##### Material to process #####

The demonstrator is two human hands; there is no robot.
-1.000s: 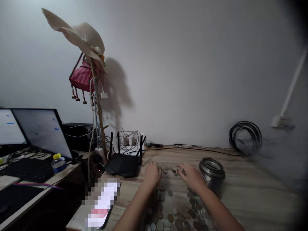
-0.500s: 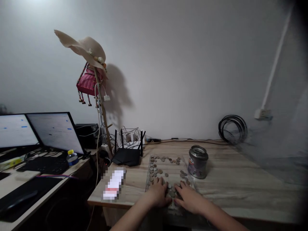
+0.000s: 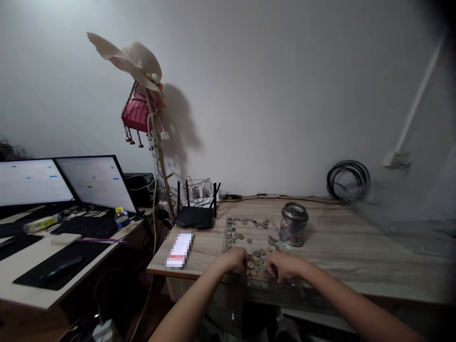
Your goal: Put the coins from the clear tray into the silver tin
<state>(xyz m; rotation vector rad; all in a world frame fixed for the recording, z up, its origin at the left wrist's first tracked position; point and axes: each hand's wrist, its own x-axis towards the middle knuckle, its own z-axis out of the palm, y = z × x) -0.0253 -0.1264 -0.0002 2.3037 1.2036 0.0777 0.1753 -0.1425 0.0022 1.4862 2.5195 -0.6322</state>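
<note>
Your left hand (image 3: 235, 260) and right hand (image 3: 283, 266) sit side by side at the near edge of the wooden table (image 3: 356, 256), close together but not touching. Both are curled, with the fingers bent down onto the coins (image 3: 254, 266). You cannot tell whether either hand has a coin pinched.

The coins lie loose between your hands and fan out from them toward twelve o'clock, on what looks like a clear sheet (image 3: 249, 230). The thickest cluster is in the gap between your knuckles, and thinner rows run along the sheet's left side and far edge.

At one o'clock from your right hand, just beside the coins, an open metal tin (image 3: 293, 224) stands upright. At ten o'clock from your left hand a phone (image 3: 179, 249) lies flat near the table's corner, and beyond it, at eleven o'clock, is a black router (image 3: 195, 216) with its antennas up.

Farther off at two o'clock, a coil of black cable (image 3: 348, 180) leans against the wall. At nine o'clock is a second desk with two lit monitors (image 3: 64, 183) and a small bottle (image 3: 121, 217).

Nothing lies between your hands and the coins.
</note>
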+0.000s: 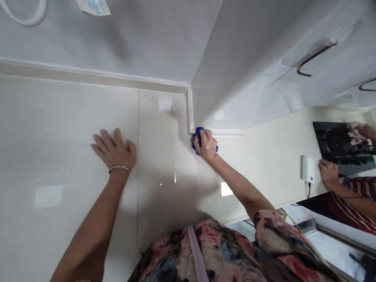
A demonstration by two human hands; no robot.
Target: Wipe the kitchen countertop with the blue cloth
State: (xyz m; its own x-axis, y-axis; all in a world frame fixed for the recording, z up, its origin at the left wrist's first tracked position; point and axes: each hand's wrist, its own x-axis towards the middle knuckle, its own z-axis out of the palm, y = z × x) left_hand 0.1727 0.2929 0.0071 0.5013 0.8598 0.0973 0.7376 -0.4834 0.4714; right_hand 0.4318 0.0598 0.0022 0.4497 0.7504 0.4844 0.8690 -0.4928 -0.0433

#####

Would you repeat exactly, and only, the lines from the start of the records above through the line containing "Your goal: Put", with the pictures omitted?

### Solution for this exercise
The demonstrator is two human hands; there is no robot.
-1.000s: 
-0.500s: 
+0.000s: 
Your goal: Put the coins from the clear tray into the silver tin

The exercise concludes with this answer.